* [Exercise goal]: Two lines in the data below mark the range: the one with "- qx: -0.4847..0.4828" and the one with "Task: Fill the". Return both, along with every line between them, exactly.

* [Material provided]:
------------------------

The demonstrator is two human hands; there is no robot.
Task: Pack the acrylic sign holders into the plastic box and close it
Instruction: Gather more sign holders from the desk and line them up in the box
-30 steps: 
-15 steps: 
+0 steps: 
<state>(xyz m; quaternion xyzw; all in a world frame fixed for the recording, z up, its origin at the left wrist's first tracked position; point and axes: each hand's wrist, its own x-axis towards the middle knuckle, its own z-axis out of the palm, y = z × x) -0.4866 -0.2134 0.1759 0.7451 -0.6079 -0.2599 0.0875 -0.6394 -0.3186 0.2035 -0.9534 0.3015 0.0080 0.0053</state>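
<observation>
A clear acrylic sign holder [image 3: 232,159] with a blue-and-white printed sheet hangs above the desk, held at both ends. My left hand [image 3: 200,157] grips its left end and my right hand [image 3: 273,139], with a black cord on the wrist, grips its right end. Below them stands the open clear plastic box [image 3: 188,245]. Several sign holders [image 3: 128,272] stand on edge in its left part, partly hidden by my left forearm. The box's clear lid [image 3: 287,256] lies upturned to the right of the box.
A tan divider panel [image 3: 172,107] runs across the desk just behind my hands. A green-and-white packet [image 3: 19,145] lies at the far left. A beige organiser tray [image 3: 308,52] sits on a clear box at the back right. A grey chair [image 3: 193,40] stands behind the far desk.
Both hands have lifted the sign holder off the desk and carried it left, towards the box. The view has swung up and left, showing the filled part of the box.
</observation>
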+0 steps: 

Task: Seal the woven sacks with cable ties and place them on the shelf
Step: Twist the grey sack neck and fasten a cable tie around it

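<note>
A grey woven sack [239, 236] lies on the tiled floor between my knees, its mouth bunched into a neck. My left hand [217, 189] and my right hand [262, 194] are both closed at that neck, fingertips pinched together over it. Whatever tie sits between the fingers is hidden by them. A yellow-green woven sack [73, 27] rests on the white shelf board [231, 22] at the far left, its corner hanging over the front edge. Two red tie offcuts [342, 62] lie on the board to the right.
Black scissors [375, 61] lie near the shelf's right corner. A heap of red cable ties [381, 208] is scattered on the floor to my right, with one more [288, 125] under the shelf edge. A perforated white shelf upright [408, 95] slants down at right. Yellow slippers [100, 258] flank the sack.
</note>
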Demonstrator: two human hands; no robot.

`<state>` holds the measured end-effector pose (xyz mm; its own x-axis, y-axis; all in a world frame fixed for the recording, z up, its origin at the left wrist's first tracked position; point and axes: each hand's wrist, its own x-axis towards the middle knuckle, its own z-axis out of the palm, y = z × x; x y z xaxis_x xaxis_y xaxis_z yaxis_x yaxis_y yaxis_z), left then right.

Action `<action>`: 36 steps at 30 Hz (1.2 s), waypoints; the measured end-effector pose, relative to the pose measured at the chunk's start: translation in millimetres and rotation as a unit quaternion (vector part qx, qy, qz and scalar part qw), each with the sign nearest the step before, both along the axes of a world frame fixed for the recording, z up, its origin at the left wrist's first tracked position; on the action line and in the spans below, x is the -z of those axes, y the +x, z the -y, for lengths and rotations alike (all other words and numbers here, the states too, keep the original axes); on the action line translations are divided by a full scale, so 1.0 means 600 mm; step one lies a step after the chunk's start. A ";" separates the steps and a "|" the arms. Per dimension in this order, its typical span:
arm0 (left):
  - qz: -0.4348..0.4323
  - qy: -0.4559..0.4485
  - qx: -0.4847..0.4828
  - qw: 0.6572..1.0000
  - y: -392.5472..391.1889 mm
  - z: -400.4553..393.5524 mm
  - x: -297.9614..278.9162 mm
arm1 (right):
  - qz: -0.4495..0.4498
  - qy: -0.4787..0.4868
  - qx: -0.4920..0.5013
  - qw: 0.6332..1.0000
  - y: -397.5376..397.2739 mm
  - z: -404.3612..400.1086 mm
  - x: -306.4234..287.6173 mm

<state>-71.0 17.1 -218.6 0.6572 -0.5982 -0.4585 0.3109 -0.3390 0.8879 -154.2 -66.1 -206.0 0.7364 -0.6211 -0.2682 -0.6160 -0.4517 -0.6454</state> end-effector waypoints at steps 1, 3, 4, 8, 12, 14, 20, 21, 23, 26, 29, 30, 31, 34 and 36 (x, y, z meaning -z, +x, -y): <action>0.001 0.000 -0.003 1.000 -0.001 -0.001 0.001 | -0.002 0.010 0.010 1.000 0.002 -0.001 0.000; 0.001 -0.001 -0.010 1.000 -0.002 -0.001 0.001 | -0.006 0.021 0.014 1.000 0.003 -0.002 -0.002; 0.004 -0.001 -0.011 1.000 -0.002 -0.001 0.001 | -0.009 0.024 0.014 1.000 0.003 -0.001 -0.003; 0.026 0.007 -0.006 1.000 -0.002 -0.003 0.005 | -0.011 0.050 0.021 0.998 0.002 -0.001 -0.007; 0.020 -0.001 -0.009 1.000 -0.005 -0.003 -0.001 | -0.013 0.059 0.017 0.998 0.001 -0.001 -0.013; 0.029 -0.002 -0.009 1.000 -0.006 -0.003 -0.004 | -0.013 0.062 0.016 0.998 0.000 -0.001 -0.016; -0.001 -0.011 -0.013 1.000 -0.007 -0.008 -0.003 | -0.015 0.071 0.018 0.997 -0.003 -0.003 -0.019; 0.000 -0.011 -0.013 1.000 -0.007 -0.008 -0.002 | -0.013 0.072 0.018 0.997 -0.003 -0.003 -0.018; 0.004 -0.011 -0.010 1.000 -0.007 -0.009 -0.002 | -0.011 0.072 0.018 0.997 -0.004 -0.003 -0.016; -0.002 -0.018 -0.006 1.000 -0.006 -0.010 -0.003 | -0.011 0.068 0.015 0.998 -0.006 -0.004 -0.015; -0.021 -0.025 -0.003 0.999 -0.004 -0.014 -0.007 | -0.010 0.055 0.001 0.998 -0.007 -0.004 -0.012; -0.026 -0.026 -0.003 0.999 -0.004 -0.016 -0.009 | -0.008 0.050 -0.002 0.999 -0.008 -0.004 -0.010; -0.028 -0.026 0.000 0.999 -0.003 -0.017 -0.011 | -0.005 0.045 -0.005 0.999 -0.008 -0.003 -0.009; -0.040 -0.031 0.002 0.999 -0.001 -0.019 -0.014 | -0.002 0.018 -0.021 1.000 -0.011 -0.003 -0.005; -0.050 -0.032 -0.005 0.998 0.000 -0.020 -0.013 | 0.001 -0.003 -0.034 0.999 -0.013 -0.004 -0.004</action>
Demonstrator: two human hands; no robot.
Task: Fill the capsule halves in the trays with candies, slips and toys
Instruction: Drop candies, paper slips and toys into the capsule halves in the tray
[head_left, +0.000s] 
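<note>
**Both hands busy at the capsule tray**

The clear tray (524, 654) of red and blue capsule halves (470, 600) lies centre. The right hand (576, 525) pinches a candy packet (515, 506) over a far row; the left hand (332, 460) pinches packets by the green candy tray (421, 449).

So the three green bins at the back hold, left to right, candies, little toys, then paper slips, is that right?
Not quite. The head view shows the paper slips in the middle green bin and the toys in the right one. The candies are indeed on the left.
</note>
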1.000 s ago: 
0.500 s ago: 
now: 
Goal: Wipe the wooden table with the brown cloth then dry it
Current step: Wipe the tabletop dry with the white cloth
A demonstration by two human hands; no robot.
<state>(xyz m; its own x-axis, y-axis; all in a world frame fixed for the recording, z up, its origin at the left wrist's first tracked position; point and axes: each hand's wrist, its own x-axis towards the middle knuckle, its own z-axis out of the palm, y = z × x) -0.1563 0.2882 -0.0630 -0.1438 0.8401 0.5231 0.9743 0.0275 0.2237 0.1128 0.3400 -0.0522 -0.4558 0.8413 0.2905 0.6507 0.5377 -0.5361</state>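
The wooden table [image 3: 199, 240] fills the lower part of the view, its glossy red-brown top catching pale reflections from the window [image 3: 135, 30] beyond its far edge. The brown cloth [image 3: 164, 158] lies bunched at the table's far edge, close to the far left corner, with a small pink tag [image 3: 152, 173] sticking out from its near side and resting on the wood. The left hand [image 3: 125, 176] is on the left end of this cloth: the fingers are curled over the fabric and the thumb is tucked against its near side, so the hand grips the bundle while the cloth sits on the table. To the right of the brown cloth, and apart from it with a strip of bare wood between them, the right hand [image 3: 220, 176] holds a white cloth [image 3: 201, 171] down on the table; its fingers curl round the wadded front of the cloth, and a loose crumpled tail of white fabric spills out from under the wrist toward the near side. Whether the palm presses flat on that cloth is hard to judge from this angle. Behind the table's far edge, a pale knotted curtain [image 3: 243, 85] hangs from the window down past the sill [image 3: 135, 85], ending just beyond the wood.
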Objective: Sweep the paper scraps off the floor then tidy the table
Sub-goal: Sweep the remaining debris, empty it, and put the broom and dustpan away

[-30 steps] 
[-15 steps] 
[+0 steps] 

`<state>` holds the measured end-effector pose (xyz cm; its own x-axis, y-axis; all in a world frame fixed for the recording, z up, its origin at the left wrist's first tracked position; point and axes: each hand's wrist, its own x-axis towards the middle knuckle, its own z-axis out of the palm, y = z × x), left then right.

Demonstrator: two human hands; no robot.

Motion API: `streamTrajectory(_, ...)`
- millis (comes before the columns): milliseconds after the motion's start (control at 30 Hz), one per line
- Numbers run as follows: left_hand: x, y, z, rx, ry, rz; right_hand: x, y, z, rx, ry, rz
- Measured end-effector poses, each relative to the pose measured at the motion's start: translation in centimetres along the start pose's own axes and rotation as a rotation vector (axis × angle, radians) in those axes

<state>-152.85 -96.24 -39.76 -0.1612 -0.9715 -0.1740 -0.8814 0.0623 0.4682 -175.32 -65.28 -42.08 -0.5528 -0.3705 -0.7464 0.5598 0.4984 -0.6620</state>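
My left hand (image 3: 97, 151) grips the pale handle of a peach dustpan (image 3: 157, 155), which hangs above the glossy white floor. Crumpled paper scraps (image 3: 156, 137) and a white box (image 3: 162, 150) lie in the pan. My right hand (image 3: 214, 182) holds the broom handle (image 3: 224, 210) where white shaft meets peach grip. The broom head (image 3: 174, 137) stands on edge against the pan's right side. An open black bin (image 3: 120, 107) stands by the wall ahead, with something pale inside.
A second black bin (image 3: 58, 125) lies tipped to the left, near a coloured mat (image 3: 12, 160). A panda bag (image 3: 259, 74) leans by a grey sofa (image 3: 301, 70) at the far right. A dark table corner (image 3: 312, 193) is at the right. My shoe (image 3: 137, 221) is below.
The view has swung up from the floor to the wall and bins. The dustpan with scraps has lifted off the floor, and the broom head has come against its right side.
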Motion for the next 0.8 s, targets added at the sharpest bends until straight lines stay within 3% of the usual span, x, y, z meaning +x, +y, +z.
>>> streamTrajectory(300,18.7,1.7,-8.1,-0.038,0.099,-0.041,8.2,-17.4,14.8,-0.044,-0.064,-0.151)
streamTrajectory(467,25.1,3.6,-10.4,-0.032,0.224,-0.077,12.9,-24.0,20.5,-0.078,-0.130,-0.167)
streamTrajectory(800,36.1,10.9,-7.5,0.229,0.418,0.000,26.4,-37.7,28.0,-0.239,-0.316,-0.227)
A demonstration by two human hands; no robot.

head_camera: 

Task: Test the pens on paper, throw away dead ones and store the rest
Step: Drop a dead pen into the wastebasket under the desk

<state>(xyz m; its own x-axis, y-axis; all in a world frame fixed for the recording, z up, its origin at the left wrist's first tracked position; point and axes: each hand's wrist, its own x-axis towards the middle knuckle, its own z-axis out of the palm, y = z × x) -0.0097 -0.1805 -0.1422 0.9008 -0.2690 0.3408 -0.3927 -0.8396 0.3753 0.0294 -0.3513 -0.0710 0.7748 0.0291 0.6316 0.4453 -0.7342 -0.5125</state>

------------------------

* [Solution]:
  - qx: -0.4847..0.4828
  - qw: 0.6572..1.0000
  - y: -392.5472..391.1889 mm
  - z: -400.4553..393.5524 mm
  - x: -297.9614..278.9162 mm
arm1 (right):
  - qz: -0.4495..0.4498
  - qy: -0.4787..0.4868
  - qx: -0.4920..0.5013
  - qw: 0.6332..1.0000
  - y: -397.5376..397.2739 mm
  - z: -404.3612..400.1086 mm
  - x: -306.4234..287.6173 mm

<state>-71.0 17.1 -218.6 0.6572 -0.5982 -0.4585 0.3109 -0.3390 0.8879 -154.2 -66.1 -206.0 0.7364 -0.6211 -0.2682 -0.6160 -0.4517 -0.6454</state> end-effector waypoints at steps 1, 3, 4, 8, 12, 14, 20, 21, 23, 26, 29, 30, 31, 34 and 36 (x, y, z meaning -z, +x, -y): <action>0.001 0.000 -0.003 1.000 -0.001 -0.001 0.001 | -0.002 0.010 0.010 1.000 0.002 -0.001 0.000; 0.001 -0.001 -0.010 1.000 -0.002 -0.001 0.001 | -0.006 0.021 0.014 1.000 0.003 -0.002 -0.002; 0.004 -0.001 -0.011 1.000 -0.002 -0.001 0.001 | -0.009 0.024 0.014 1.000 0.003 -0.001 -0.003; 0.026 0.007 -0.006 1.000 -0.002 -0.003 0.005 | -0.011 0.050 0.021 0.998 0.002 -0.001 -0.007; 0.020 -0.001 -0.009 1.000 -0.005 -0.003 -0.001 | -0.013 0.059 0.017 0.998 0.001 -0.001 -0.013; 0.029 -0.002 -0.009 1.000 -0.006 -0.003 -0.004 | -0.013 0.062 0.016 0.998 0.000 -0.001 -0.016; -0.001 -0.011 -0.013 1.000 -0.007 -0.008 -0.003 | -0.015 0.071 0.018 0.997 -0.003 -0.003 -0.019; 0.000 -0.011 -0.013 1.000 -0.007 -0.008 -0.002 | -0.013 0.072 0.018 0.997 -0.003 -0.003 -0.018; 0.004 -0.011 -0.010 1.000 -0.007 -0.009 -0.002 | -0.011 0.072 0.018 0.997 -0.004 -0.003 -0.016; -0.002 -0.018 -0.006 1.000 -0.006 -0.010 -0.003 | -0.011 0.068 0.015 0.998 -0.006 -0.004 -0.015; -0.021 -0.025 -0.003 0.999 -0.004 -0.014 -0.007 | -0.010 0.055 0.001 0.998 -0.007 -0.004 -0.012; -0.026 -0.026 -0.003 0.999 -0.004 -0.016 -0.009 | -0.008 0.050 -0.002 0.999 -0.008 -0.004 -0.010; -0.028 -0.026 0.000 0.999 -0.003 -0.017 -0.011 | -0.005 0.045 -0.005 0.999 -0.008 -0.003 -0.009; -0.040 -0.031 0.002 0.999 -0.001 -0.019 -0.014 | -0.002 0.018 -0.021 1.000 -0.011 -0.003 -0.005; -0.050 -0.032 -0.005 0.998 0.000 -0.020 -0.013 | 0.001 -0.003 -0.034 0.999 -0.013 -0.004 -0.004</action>
Demonstrator: two human hands; no robot.
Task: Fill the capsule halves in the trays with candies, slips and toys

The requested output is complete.